La sensibilisation des croyants à l’utilisation des préservatifs et leur distribution sont devenues de plus en plus courantes dans les églises centrafricaines. ‘ Les jeunes élèves des églises appartenant à l’Alliance évangélique en Centrafrique manifestent aujourd’hui un grand désir d’utiliser le préservatif pour se protéger contre le sida ‘, témoigne ainsi Raymond Ndakalla , administrateur de l’Union des jeunes chrétiens (UJC) de Centrafrique. Ces derniers temps, des pasteurs font ouvertement campagne pour le préservatif sur les ondes des radios nationales.
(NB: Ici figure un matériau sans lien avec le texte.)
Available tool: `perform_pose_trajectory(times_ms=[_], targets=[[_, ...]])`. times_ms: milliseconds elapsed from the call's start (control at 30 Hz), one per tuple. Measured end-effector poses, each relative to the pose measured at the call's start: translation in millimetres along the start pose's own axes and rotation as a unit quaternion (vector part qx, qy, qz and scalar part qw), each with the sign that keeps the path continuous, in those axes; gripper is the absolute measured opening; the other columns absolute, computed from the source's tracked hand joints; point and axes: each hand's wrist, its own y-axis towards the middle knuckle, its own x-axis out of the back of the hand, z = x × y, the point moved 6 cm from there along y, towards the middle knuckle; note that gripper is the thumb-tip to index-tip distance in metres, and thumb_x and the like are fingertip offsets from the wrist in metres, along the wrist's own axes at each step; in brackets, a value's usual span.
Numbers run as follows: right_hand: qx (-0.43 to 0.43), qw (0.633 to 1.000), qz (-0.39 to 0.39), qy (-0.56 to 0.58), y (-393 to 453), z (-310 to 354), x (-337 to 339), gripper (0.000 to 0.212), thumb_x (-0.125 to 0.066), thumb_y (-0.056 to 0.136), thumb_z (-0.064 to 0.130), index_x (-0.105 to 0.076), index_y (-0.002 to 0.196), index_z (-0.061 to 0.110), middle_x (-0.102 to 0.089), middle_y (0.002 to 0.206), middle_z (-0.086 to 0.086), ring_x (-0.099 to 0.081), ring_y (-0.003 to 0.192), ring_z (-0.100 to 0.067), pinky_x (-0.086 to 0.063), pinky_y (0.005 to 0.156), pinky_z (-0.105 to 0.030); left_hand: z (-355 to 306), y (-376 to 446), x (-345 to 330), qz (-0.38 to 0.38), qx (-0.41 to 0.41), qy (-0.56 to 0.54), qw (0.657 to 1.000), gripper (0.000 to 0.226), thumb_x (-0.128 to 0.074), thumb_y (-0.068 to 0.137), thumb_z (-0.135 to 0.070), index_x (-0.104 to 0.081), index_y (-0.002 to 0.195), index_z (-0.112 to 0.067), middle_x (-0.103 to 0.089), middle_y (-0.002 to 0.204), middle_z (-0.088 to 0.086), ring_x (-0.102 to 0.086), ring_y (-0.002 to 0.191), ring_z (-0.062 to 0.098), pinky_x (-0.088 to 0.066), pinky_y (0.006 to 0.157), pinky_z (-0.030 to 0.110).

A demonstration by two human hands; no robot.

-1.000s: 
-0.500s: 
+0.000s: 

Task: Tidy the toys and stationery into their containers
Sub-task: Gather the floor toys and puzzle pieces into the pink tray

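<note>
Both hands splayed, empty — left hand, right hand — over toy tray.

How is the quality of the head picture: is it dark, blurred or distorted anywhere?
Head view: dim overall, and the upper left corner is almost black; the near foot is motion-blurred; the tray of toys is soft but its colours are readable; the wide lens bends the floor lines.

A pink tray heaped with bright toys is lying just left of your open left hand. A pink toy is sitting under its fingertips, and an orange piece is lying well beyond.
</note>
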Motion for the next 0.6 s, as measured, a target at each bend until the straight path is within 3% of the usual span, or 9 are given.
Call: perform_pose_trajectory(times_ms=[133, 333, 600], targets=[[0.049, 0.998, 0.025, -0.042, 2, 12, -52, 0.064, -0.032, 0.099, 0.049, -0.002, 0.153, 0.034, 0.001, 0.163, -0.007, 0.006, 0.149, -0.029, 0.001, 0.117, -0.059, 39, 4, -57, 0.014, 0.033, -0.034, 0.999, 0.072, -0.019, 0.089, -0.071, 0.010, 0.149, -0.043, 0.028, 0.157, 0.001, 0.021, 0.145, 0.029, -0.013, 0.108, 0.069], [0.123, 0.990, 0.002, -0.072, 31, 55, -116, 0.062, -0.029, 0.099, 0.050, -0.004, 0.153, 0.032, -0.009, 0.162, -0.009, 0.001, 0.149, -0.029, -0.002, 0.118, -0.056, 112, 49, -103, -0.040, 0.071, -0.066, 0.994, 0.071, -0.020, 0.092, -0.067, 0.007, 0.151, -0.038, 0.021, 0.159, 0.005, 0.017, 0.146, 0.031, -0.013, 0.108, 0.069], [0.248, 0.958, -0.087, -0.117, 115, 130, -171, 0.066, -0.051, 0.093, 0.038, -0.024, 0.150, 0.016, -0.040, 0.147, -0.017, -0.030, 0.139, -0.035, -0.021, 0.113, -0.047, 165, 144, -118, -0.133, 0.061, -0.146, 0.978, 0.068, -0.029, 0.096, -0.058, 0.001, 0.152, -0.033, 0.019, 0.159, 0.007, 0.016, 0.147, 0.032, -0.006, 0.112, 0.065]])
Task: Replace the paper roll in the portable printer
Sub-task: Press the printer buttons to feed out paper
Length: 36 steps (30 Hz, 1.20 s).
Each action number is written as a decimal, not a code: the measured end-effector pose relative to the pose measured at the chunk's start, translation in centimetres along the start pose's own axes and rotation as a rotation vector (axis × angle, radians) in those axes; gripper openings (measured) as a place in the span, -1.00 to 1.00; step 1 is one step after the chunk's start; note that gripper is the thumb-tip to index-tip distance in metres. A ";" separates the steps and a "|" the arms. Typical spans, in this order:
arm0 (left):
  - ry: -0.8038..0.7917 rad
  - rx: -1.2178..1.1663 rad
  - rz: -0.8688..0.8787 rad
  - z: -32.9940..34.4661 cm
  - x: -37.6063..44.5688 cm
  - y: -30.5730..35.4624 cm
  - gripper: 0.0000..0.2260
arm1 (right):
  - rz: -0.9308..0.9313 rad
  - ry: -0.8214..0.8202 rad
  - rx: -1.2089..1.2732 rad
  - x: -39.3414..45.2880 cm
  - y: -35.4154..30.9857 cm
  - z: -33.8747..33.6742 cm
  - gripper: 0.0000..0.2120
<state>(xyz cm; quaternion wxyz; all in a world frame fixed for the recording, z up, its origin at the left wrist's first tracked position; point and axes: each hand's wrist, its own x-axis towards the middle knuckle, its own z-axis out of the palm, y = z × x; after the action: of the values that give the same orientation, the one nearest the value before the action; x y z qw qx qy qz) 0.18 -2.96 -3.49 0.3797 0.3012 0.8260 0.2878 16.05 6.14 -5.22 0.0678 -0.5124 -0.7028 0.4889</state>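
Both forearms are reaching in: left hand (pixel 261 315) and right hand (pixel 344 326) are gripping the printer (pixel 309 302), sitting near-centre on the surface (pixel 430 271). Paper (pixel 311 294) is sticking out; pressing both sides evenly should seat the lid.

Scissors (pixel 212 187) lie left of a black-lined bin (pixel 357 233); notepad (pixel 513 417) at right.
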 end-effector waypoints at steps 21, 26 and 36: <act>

Ils expliquent qu’il n’est pas donné à tout chrétien, être charnel, de rester chaste et fidèle.
Cependant, au sein de la hiérarchie de l’Église catholique, le discours officiel qui condamne l’utilisation du préservatif entre personnes non mariées n’a pas varié. ‘ L’Église a toujours prôné la fidélité , l’abstinence , le rapport sexuel dans le mariage . L’Église recommande l’usage du préservatif uniquement à un couple dont l’un des éléments est atteint du sida . L’homme doit être à la hauteur des doctrines de l’Église ‘, soutient fermement Aimé Benjamin Agboko , curé de la paroisse Saint-Michel à Bangui.
Le préservatif, roue de secours
Mais, en pratique, les prêtres tolèrent de plus en plus la promotion du condom. ‘ Les préservatifs sont même vendus dans la cour des églises . Cela n’est plus un tabou ‘, confirme Félix Yangana , l’un des responsables de la chorale de cette paroisse. ‘ Au départ , les prélats défendaient la thèse de l’abstinence et de la fidélité en espérant convaincre les fidèles . Un enseignement qui malheureusement ne cadre pas très exactement avec l’attitude des jeunes chrétiens . D’où l’urgence pour l’Église catholique d’encourager la sensibilisation massive en faveur du port du préservatif afin de sauver de nombreuses vies humaines ‘, ajoute-t-il.
Pour l’abbé Nicaise Poukré , curé de l’église Saint Mathias, qui préconise un véritable changement de comportement sexuel des jeunes catholiques, le condom n’est pas la panacée mais ‘ je suis d’avis que pour toute formation sur la prévention du vih / sida , dit-il, il y ait démonstration du port du préservatif , parce que quoi qu’il en soit , c’est une roue de secours ‘.
Chez les musulmans, les imams ne s’opposent plus ouvertement au préservatif. L’Union des musulmans centrafricains (Umc) a, par exemple, organisé en 2001 une sensibilisation des filles musulmanes libres sur l’utilisation du préservatif. ‘ Un pas important dans cette campagne contre le sida ‘, se réjouit Aladji Ali Bardé , premier vice-président de l’Umc. Il reste optimiste et entend mettre son expérience au profit de tous les imams de Bangui.